Infinite adversary games
In 2003 Dr Sergei Vorobyov, Uppsala University received a STINT Institutional Grant for cooperation with Rutgers University, USA. The annual grant of SEK 300 000 is intended for cooperation Game Theory.
The project is devoted to developing scientific and research cooperation between Information Technology Department of Uppsala University (Sweden) and DIMACS, Center of Discrete Mathematics and Theoretical Computer Science, Rutgers University (USA). The Swedish coordinator of the project is Docent Dr. Sergei Vorobyov. Our DIMACS hosts are Professors Leonid Khachiyan and Endre Boros. DIMACS is a ollaborative project of Rutgers University, Princeton University, AT&T Labs--Research, Bell Labs, NEC Laboratories America and Telcordia Technologies, as well as affiliate members Avaya Labs, HP Labs, IBM Research and Microsoft Research. DIMACS is an NSF Science and Technology Center.
The major research domain of our cooperation is algorithmic and complexity-theoretic study of infinite adversary games pertinent to computer-aided verification. Proving software/hardware correctness may be seen as deciding a winner in the game played between the System and the Environment. The System needs to ensure certain objectives (e.g., absence of deadlocks, liveness), while the Environment may behave randomly, unpredictably, or in the worst imaginable way. Verification amounts to demonstrating that the System wins against any strategy (behavior) of the Environment. If, however, the Environment wins, additional analysis encompasses improvements to the System and its subsequent verification. In practice the described simple scenario relies on the analysis of infinite-duration games on astronomically large graphs representing the states of the System and its interaction with the Environment. Computationally this analysis is extremely challenging. Some graph games are known to be intrinsically computationally infeasible, some are currently not known to be feasible (solvable in low-degree polynomial time). Besides, games on graphs have become an indispensable tool in modern computer science. They provide powerful and expressive models for numerous phenomena and are extensively used in automata theory, logic, complexity theory, computational biology, etc. Not surprisingly, Christos Papadimitriou in his invited address to the 2001 ACM Symposium on Theory of Computing characterized computational problems related to games (such as complexity of computing Nash equilibria in games) as the main challenge to Computer Science of the 21st century. The key to the successful practical applications of games lies in developing efficient algorithms resolving games. As a consequence, theory of algorithms and combinatorial optimization theory are the main instruments for succeeding with this goal.
DIMACS affiliated to Computer Science and Mathematics Departments of Rutgers and Princeton Universities, as well as Princeton Institute for Advanced Study (founded by Albert Einstein), form a particularly stimulating environment for conducting this kind of research. Game theory was started in Princeton by John von Neumann, John Nash and other bright mathematicians. Currently these universities boast the best specialists in the world in algorithms, complexity, combinatorial optimization. Enough to say that our DIMACS host is Leonid Khachiyan, who once made first pages of the major US newspapers with his breakthrough proof of polynomial decidability of Linear Programming.There are many diverse research activities at DIMACS and Princeton, seminars, workshop, interesting lectures by prominent visitors from leading universities. Each our visits brings us new contacts and ideas.

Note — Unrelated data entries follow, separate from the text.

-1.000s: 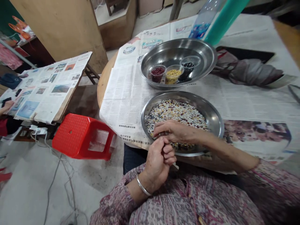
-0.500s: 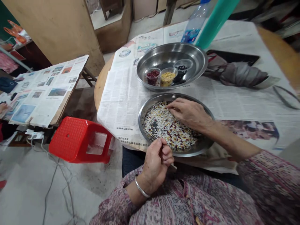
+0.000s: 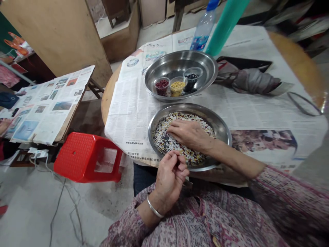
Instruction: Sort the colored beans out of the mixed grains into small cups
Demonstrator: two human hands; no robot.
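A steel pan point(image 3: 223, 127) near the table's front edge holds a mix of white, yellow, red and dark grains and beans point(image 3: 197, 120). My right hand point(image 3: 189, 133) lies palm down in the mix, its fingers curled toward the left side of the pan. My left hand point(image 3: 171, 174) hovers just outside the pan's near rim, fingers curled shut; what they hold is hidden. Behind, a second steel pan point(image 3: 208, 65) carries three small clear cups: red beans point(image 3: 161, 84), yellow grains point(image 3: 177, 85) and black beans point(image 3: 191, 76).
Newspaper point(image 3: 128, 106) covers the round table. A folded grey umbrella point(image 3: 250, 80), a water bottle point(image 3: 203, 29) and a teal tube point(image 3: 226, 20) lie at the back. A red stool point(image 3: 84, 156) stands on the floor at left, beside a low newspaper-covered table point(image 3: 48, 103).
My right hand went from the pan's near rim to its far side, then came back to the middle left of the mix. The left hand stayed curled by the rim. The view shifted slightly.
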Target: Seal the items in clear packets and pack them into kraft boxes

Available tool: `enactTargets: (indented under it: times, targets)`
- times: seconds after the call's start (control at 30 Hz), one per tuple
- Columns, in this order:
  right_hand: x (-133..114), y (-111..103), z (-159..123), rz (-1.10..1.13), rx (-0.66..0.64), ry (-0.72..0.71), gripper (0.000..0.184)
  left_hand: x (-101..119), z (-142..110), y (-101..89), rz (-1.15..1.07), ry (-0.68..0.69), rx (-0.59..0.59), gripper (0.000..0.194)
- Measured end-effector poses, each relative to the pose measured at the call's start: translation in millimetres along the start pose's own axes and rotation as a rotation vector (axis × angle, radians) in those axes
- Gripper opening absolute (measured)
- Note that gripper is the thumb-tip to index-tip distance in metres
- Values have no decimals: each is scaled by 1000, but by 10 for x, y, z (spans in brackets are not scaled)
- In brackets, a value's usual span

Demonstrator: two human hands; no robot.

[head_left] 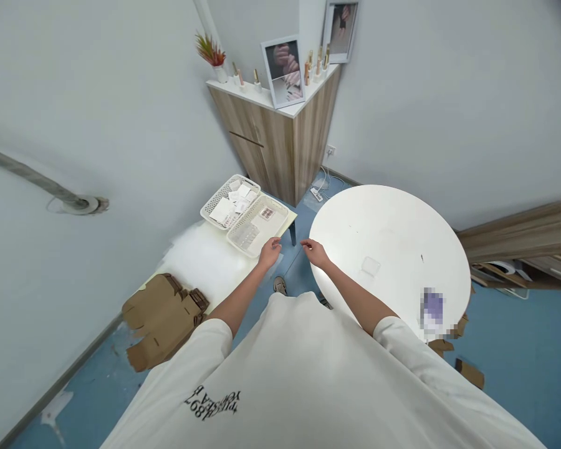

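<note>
My left hand (270, 252) is held with loosely bent fingers apart near the front corner of a white plastic basket (283, 213). In that basket lie clear plastic pieces (247, 237) and a small card with dark reddish marks (267, 213). Close behind it, a second white basket (207, 206) holds several white cards and slips (224, 211). By the left edge of the round white table (378, 212), my right hand (315, 252) hovers with bent fingers. I see nothing held in either hand. A small clear tray (371, 266) lies on the round table.
Flattened brown cardboard (161, 312) lies at the left end of the low table (191, 265). A wood-grain cabinet (280, 149) bears framed pictures (285, 72), small bottles and a potted plant (211, 53). A power strip (316, 193) lies on the blue floor. A blurred purple item (432, 307) sits on the round table.
</note>
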State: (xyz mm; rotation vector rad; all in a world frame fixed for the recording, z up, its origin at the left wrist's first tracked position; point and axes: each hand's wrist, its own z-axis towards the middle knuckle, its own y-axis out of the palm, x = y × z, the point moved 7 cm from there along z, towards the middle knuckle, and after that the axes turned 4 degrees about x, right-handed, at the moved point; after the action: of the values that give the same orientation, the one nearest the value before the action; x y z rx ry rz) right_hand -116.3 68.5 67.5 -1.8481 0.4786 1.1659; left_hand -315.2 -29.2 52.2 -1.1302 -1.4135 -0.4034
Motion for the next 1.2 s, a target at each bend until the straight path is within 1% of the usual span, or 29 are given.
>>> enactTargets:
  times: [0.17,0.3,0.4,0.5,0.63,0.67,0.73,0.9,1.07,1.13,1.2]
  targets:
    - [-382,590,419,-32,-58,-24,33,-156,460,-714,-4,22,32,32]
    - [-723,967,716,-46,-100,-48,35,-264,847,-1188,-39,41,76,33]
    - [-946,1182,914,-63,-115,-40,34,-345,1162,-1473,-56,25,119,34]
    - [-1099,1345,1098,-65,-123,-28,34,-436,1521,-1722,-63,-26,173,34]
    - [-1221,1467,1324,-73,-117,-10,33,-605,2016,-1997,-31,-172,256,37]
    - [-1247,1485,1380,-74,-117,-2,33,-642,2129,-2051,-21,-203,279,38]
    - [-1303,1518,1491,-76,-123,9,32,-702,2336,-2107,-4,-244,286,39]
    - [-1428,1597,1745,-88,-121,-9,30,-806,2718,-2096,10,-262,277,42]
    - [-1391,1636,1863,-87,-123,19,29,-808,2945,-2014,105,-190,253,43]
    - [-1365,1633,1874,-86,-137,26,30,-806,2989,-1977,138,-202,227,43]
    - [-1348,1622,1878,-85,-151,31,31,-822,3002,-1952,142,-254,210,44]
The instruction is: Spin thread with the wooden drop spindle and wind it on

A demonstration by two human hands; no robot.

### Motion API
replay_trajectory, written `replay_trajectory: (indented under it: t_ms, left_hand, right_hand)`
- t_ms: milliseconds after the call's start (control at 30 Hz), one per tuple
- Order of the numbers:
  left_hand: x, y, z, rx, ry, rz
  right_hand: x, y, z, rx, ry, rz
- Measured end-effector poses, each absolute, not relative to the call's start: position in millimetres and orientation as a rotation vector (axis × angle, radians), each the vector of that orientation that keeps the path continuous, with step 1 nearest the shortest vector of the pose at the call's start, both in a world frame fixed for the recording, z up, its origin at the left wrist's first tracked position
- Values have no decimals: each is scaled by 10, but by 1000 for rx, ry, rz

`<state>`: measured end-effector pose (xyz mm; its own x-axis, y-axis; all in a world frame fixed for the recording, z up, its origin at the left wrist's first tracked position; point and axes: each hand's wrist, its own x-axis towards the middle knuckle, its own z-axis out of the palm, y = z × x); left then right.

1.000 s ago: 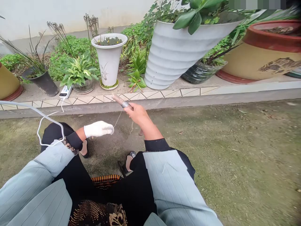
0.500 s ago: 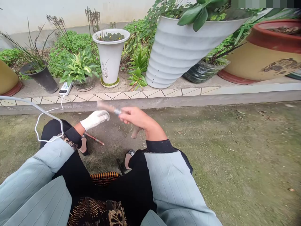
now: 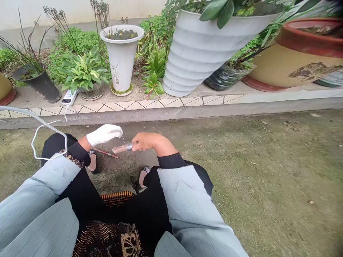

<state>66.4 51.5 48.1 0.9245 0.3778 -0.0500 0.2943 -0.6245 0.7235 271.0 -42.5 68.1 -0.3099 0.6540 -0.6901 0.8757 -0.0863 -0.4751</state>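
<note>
My right hand (image 3: 148, 141), bare, is closed around a pale wooden stick (image 3: 119, 149). Its blunt end sticks out to the left. Silvery wire (image 3: 129, 146) is wound round the stick just in front of my fingers. My left hand (image 3: 104, 134), in a white knitted glove, is up and to the left of the stick with its fingers pinched together. From these fingertips a thin strand runs down to the winding. A reddish-brown stick (image 3: 106, 153) lies below my gloved hand, near my left shoe (image 3: 93, 162). The far end of the held stick is hidden by my right hand.
Beyond my hands runs a low tiled ledge (image 3: 166, 103) with several potted plants, among them a white flared pot (image 3: 122, 66) and a large ribbed pot (image 3: 203, 53). A white power bank (image 3: 69, 97) lies there, its cable (image 3: 40, 125) looping past my left arm.
The stick has swung down, its free end now lower and pointing left below my gloved fingertips. My right hand has dropped slightly. The strand between hand and stick now shows.
</note>
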Motion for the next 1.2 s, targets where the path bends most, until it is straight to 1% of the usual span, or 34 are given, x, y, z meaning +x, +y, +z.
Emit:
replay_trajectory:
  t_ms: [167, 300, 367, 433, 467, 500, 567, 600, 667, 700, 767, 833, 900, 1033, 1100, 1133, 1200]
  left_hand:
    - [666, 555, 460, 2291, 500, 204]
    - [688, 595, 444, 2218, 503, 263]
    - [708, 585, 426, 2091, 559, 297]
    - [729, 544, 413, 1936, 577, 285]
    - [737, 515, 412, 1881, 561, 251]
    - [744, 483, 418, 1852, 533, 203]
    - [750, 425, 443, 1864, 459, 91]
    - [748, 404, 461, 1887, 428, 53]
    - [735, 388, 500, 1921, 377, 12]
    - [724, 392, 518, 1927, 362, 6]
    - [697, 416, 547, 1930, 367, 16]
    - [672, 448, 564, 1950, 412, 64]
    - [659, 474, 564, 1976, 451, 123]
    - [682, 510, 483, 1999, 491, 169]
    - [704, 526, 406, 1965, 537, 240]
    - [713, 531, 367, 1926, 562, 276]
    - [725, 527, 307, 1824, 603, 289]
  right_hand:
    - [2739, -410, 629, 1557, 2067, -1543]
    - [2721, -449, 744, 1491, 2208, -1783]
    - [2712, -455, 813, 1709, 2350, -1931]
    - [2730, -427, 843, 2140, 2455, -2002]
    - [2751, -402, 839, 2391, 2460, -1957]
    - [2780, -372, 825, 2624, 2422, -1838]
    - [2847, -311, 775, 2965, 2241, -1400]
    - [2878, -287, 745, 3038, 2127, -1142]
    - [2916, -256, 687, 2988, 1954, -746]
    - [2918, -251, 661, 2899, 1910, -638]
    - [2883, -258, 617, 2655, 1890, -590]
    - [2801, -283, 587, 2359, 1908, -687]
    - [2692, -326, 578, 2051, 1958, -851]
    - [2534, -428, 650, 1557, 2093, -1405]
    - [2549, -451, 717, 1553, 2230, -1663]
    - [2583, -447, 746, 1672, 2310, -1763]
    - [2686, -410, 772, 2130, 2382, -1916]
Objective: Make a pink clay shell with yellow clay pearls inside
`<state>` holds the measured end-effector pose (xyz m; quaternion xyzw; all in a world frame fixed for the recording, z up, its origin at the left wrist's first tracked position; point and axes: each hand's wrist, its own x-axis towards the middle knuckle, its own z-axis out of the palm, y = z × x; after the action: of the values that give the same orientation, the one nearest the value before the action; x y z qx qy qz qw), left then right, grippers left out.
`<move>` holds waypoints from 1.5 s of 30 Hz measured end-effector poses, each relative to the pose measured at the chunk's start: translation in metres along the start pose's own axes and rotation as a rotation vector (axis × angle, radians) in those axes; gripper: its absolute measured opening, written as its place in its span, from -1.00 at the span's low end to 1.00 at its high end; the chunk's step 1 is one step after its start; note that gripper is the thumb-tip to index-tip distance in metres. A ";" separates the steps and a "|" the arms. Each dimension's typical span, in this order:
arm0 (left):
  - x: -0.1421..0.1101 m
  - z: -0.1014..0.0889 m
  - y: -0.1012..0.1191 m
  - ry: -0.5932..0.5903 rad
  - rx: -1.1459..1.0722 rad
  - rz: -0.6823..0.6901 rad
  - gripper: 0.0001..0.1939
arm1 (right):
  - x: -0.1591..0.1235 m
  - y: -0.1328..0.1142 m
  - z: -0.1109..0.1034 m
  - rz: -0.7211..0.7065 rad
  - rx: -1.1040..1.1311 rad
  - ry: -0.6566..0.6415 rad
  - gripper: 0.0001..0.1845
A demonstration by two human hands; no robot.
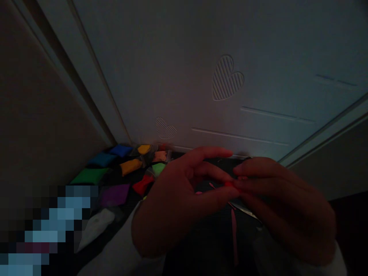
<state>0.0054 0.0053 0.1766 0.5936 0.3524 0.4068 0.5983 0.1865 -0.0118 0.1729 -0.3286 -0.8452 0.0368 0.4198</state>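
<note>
Between my two hands is a small red lump of modelling clay (229,184), mostly covered by fingertips. My left hand (184,195) pinches it from the left with the thumb and a finger, while its index finger stretches out above. From the right, my right hand (287,195) closes its fingertips on the same lump, and a bit of red also shows between its fingers. Below the hands lies a pink modelling tool (234,235). A thin pale blade-like tool (245,209) lies partly under my right hand.
Coloured packets lie at the left, among them a green one (90,175), a purple one (115,194), an orange one (130,167) and a red one (143,184). Nearer is a white packet (97,226). A pale panel with heart reliefs (227,78) rises behind the dark surface.
</note>
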 end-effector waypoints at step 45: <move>-0.005 0.006 -0.005 0.082 0.130 0.202 -0.52 | -0.003 -0.003 0.002 -0.006 0.025 0.016 -0.61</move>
<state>0.0087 -0.0016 0.1717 0.6466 0.3405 0.4653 0.4994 0.1848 -0.0158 0.1701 -0.3211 -0.8422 0.0437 0.4309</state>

More technically our joint research concerns the identification of the new paradigm of the controlled optimization problems, particularly well-suited to analyzing and developing new game-theoretic algorithms. We introduced and first studied the two fundamental controlled optimization problems, longest-shortest paths and controlled linear programming, capturing the essential features of many graph games, and providing solvability of such games in expected subexponential time.
Our three one-month visits to DIMACS in 2004, with graduate students, allowed to settle several open important game-theoretic problems, to publish several conference and journal papers, technical reports. One PhD thesis - Combinatorial Optimization for Infinite Games on Graphs - of my student Henrik Björklund was finalized at DIMACS during 2004 (defended on February 18, 2005). Besides, one Master Thesis was completed and another one half-finished at DIMACS.
Summarizing, this Institutional grant appeared to be very stimulating and allowed us to make a fast and substantial progress in a competitive and challenging domain of contemporary research in computer science. We are looking forward to further exploring a multitude of new promising ideas which emerged from our research at DIMACS.